:: What the task requires ::
From the records below, print only the part that opens with the line containing "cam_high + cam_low" and closes with the line containing "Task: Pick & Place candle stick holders"; omit the pictures.

-- The records follows --

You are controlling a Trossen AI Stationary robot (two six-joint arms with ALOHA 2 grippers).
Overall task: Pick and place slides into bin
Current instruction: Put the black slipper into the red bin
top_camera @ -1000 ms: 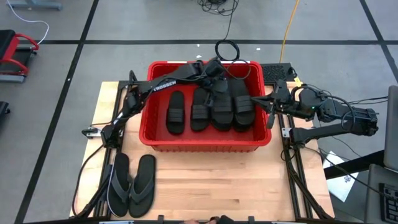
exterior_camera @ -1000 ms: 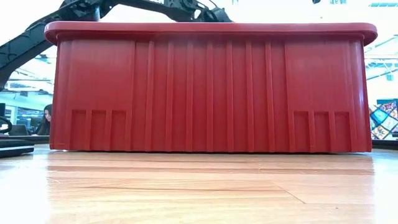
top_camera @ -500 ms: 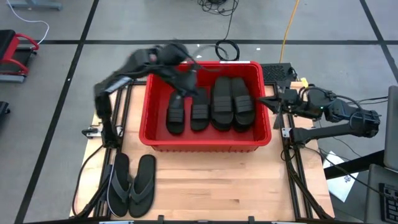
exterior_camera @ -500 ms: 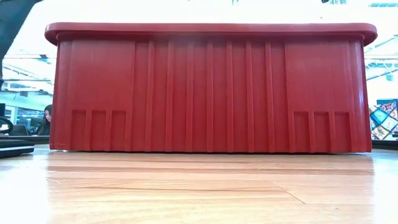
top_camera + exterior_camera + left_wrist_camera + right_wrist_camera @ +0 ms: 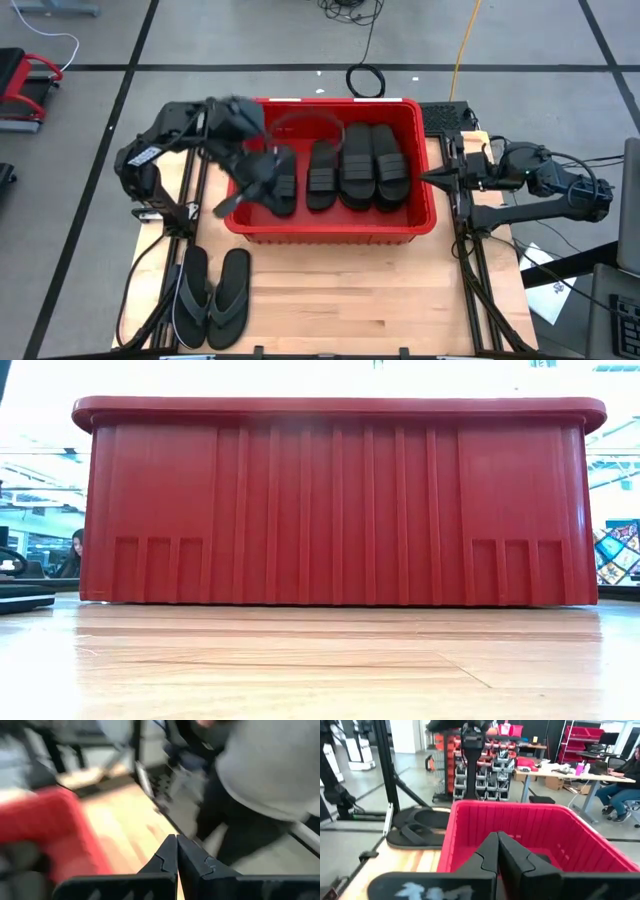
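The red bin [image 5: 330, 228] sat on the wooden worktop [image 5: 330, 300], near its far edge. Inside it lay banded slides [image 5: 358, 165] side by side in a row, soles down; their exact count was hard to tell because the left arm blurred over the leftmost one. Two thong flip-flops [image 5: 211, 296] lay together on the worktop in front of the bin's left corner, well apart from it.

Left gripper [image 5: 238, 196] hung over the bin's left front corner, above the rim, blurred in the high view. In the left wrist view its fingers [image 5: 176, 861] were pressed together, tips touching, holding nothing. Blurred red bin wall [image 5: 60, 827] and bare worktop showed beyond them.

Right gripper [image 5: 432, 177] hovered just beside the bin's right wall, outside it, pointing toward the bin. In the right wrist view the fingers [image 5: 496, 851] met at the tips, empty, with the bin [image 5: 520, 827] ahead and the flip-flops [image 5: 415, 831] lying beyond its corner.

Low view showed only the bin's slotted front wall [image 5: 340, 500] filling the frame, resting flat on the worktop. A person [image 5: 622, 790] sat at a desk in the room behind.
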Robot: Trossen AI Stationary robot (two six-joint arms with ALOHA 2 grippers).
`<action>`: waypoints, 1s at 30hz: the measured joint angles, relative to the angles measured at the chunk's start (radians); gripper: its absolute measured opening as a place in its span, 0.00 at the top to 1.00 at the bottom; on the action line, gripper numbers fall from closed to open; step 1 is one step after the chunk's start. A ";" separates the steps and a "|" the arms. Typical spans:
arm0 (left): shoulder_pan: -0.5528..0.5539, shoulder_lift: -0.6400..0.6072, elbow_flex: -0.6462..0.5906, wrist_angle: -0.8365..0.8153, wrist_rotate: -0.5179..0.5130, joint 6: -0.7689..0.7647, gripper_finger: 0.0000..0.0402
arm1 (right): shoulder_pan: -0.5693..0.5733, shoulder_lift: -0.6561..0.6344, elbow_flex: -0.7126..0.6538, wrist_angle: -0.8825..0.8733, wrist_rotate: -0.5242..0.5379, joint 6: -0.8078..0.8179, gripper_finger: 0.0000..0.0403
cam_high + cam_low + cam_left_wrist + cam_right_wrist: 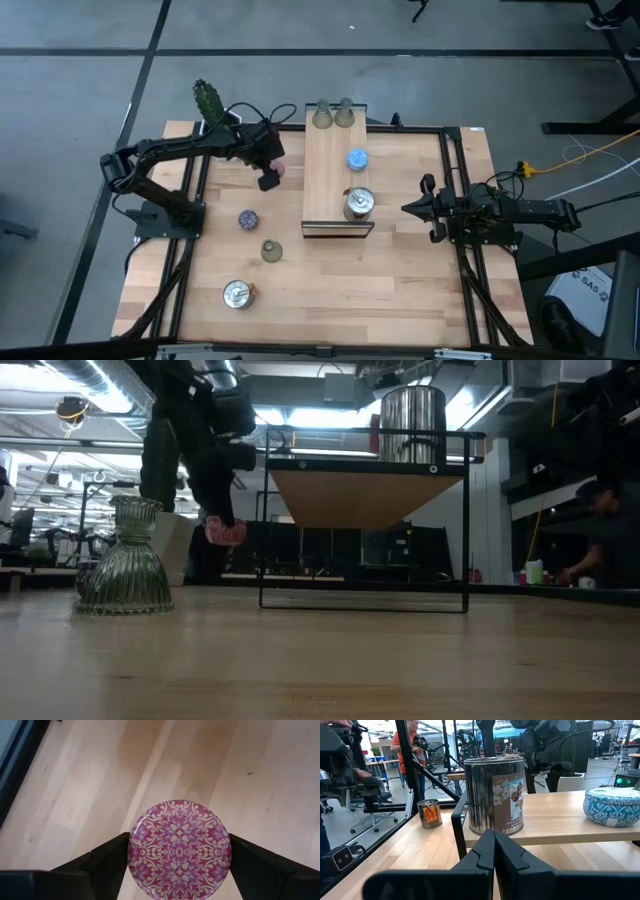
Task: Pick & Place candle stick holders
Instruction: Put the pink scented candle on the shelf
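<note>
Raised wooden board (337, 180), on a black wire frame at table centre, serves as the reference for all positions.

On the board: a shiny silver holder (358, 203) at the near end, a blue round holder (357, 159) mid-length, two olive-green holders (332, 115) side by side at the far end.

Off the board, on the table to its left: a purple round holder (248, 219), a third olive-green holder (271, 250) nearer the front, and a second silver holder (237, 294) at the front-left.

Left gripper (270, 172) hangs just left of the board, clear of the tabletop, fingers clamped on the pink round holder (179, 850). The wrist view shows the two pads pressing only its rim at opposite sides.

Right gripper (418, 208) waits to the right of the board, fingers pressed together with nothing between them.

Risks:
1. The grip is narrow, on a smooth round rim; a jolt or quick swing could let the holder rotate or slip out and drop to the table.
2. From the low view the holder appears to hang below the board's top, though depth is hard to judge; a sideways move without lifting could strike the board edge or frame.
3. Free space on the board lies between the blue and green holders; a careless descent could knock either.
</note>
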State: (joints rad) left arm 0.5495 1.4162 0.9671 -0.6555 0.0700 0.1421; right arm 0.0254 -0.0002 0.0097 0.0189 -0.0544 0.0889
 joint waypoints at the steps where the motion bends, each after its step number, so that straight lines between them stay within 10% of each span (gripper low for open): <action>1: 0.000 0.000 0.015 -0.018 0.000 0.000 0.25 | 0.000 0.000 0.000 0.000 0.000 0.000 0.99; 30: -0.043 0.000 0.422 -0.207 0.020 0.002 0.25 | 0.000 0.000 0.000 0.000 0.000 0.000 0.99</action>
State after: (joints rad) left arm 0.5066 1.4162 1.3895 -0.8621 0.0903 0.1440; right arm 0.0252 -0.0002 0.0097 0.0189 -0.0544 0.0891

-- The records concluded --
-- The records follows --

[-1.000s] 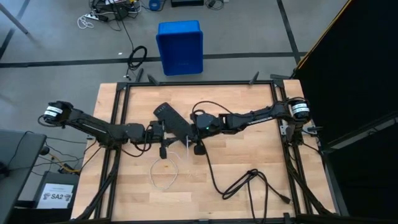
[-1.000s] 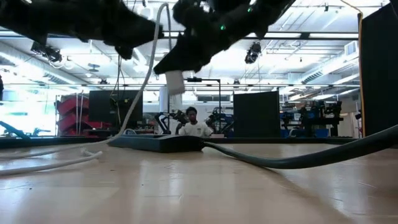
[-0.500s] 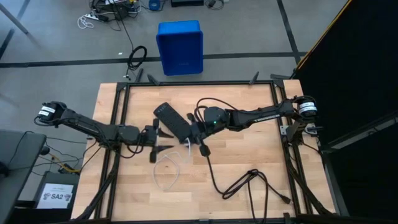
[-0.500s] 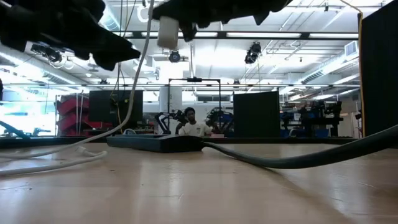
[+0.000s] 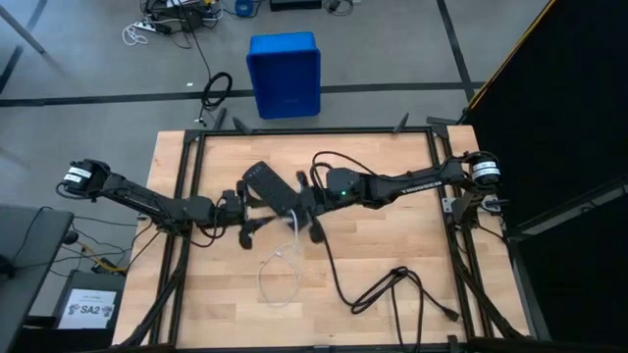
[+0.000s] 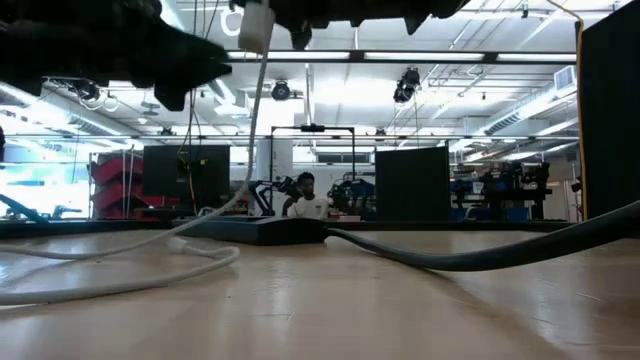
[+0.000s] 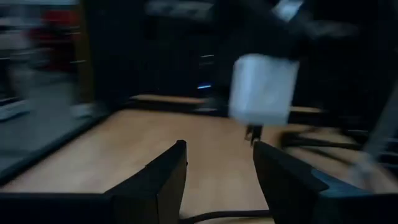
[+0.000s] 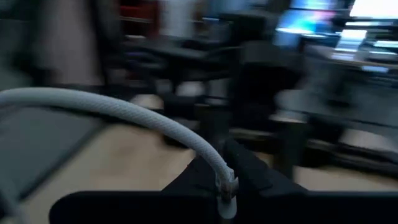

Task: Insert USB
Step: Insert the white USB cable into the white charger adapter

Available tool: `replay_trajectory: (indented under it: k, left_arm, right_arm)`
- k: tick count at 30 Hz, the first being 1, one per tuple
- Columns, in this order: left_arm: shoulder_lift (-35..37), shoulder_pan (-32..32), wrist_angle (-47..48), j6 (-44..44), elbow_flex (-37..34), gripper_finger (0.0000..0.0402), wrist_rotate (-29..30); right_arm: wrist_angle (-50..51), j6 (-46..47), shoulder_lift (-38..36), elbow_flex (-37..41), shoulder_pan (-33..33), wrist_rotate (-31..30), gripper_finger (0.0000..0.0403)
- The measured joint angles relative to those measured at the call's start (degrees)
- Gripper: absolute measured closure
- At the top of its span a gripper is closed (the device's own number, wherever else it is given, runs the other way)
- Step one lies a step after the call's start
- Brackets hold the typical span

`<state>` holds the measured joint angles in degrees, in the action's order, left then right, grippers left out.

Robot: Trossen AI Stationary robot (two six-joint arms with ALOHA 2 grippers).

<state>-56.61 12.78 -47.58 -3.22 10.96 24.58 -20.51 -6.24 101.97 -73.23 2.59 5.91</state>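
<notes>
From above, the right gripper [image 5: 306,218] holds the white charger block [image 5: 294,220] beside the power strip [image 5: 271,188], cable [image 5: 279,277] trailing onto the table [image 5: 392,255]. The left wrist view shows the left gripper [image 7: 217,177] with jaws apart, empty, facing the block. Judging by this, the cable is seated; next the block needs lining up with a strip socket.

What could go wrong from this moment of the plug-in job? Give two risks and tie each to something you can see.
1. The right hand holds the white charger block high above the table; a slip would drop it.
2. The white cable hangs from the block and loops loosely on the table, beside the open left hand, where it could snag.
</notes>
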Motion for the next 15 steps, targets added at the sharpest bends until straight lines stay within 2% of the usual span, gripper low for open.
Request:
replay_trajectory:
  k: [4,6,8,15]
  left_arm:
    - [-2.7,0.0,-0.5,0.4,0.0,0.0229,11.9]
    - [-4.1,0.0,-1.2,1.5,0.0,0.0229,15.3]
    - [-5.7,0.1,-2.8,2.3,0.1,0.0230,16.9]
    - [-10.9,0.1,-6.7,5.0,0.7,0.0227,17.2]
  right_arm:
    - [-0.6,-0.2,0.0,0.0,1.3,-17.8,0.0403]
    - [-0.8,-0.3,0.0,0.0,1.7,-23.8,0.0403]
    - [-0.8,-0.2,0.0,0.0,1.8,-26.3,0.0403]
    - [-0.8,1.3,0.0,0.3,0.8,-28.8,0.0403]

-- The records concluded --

:: Reply ::
cam_high + cam_low + cam_left_wrist + cam_right_wrist: 
Task: Pick & Place candle stick holders

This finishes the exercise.